### Work request
Throughout the material below, how many lines include the string "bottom"? Reply with only the number.
* * * * * * * * *
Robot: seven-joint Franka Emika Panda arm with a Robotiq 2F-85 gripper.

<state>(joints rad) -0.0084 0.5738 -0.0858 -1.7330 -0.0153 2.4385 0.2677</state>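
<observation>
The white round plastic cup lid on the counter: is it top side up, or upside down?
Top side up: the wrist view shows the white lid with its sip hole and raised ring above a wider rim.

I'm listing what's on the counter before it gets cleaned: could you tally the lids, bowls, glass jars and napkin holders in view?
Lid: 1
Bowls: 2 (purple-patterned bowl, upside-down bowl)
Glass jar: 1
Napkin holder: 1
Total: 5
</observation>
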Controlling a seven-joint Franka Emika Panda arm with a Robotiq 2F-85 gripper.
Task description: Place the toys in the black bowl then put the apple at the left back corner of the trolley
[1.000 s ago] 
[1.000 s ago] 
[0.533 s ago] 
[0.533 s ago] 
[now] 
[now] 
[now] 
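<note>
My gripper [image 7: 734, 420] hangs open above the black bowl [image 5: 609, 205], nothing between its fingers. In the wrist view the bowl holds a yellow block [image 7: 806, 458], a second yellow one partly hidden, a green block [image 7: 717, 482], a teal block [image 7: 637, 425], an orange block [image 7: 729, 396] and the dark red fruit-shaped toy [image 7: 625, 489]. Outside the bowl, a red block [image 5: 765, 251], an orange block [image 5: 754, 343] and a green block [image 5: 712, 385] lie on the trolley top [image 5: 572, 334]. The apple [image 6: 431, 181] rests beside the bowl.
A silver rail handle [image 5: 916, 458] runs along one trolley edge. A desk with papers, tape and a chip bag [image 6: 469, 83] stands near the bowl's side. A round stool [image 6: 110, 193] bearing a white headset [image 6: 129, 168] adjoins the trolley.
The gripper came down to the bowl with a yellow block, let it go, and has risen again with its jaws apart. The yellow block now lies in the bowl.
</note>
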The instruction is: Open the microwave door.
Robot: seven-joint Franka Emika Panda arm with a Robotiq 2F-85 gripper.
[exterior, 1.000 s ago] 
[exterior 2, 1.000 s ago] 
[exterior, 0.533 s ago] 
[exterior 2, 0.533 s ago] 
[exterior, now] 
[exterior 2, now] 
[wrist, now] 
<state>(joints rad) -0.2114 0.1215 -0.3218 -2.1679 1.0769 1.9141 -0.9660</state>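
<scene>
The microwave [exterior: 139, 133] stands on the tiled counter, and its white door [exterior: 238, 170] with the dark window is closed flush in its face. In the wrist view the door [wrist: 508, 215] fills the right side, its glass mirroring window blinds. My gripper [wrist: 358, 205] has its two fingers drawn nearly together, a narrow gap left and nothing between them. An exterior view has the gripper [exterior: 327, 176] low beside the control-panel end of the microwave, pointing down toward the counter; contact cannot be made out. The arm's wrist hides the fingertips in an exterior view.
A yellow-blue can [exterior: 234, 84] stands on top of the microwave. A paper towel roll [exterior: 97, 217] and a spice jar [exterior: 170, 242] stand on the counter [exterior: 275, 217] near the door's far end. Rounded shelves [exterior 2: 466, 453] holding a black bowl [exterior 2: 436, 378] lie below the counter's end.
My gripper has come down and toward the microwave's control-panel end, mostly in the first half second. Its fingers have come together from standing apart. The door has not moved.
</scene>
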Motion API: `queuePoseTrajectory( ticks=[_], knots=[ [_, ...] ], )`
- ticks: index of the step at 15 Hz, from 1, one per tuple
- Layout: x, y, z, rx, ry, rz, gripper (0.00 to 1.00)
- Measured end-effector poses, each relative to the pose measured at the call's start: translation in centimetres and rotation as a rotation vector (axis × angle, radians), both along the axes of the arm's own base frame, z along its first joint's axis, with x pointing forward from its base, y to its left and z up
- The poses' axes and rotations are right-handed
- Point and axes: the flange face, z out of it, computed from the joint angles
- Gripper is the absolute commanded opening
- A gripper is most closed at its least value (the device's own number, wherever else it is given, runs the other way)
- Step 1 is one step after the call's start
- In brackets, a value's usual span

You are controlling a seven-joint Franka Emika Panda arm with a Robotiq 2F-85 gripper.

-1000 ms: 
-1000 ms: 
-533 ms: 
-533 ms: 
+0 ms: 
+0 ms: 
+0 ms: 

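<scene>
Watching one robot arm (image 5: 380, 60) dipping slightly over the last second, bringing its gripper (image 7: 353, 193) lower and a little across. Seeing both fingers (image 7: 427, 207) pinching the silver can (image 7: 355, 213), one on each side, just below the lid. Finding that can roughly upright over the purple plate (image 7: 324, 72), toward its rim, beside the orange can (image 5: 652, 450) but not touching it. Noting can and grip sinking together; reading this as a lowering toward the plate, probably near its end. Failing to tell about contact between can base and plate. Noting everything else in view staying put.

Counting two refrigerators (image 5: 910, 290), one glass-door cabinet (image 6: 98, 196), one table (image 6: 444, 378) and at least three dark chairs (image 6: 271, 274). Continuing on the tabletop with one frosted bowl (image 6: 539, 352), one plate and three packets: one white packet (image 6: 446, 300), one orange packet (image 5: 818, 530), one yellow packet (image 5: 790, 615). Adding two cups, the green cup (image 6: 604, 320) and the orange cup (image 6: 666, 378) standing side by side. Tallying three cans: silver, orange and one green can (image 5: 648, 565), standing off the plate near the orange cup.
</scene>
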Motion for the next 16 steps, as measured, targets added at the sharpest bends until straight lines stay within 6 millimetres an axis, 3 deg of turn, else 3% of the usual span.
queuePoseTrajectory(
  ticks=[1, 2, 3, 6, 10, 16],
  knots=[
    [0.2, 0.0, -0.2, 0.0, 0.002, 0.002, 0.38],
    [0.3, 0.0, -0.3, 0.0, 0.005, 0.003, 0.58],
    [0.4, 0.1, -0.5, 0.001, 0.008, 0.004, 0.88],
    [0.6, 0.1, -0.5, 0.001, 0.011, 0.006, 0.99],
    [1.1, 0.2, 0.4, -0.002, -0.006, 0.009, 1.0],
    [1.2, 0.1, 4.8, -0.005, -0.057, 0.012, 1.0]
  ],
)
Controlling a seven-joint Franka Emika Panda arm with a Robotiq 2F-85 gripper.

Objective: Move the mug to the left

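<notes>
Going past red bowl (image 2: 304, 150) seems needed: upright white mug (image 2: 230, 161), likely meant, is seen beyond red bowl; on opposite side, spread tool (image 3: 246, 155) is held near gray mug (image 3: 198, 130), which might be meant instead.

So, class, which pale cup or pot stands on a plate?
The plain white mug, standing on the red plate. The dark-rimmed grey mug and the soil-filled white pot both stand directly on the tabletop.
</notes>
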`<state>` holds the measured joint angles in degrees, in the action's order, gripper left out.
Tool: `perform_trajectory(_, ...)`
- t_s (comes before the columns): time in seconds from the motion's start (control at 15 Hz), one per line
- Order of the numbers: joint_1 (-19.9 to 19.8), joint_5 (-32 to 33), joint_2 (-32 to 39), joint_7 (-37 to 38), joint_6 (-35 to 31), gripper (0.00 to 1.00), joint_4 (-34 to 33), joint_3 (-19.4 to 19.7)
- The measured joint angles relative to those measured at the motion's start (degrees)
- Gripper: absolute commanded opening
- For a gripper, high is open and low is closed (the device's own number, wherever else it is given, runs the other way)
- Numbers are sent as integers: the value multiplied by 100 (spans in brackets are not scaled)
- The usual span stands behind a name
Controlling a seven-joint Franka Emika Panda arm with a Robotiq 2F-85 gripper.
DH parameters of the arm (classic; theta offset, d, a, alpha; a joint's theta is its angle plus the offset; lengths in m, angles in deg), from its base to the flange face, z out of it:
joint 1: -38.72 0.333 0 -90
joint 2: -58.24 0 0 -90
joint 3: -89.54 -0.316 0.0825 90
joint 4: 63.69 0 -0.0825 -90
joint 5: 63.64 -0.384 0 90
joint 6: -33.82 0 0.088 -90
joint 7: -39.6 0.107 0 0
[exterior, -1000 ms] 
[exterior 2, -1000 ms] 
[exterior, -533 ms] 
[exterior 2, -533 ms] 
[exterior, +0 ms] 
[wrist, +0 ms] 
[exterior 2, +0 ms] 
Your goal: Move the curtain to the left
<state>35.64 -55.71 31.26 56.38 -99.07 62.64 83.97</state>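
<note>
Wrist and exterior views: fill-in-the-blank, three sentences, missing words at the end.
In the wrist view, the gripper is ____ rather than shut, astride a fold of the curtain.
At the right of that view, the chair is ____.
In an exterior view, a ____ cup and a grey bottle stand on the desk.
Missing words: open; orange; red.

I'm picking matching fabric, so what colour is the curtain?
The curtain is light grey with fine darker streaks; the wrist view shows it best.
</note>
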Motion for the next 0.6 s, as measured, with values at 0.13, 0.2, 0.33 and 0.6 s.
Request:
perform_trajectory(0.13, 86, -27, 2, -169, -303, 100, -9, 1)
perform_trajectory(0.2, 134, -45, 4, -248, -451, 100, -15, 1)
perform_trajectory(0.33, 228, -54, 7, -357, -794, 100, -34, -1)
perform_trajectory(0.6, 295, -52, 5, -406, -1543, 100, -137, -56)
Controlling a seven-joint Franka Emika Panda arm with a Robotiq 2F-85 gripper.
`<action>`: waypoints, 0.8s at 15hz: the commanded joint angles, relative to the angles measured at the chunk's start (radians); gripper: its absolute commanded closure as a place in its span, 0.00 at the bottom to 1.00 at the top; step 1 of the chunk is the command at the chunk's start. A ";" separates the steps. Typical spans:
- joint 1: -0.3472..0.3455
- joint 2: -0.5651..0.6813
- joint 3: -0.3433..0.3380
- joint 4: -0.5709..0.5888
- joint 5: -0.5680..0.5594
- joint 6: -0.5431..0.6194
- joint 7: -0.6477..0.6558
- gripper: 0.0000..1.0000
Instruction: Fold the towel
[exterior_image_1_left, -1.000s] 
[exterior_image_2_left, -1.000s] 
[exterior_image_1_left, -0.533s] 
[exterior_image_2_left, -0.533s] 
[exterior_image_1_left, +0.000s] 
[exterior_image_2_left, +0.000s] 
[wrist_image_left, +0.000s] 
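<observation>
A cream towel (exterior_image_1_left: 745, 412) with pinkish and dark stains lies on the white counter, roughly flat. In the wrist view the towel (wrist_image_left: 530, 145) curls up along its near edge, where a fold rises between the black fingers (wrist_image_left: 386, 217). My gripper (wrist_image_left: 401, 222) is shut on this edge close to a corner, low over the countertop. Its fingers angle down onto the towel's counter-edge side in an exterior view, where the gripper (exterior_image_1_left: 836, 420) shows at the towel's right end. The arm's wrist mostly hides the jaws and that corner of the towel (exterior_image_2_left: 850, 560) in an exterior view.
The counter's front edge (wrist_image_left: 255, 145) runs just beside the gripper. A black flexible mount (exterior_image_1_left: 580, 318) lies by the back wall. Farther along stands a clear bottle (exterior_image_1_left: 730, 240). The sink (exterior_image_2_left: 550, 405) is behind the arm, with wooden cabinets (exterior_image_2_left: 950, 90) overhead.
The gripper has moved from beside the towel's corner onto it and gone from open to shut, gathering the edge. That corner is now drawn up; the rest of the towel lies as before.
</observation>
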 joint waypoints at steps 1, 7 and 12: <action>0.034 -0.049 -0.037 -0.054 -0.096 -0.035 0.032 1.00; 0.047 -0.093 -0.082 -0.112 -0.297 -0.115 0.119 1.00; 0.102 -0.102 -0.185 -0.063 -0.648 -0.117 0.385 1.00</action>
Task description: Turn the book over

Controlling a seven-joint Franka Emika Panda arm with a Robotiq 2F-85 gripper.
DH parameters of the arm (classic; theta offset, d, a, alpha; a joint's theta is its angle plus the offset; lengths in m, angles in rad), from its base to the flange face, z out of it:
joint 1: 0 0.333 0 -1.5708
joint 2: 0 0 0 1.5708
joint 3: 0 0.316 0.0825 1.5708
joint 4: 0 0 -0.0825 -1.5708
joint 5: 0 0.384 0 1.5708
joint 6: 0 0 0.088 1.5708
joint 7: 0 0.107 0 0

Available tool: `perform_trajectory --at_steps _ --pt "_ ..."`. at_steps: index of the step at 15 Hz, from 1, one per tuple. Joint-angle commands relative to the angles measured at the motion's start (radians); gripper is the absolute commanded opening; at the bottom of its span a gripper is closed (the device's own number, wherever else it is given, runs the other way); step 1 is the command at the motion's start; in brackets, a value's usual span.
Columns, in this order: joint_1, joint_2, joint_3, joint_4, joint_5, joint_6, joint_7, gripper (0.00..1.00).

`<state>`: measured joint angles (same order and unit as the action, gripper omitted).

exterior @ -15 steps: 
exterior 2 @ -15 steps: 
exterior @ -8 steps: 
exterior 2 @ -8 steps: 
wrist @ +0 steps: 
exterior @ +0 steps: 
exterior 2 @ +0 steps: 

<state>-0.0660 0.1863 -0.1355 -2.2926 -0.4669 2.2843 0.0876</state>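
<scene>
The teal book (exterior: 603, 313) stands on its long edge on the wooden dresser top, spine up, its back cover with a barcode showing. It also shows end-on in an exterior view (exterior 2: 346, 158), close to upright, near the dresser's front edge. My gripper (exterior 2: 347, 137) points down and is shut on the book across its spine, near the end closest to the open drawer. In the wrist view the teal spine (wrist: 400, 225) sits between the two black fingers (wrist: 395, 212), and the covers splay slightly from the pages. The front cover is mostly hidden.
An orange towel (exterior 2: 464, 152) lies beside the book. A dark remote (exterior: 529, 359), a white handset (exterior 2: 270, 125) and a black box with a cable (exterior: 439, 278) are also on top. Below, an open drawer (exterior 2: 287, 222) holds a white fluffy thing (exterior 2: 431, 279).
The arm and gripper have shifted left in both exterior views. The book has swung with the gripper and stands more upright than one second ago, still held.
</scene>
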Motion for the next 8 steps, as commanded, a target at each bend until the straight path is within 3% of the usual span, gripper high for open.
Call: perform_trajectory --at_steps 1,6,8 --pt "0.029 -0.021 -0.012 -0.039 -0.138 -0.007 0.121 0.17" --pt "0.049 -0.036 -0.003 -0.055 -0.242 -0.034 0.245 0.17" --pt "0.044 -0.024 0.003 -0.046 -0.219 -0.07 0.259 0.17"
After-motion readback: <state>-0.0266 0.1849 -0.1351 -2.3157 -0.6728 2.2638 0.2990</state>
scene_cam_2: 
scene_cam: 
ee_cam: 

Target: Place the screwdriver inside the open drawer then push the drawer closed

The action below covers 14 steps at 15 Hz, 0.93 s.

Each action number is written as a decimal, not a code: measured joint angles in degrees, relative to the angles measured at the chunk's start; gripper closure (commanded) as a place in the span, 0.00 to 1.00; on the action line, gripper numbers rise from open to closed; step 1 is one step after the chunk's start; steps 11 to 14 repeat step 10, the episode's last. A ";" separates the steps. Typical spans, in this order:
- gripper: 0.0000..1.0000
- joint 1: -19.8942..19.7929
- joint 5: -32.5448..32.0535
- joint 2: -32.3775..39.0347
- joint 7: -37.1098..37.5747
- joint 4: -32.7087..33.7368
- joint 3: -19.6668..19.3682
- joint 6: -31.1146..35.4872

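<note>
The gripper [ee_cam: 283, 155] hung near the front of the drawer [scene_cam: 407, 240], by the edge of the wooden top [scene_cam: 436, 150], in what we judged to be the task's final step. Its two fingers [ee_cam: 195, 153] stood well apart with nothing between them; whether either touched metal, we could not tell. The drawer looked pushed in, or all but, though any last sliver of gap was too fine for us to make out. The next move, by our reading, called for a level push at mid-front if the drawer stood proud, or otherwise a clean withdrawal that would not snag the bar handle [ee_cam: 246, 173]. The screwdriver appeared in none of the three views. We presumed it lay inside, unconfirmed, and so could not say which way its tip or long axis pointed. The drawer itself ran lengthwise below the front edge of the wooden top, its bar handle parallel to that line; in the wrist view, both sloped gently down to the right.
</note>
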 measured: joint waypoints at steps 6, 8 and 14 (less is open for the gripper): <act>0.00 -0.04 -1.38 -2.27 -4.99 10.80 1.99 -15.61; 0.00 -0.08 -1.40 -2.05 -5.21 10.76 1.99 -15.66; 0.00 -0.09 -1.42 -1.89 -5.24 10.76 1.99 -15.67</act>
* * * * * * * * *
### Finished exercise
2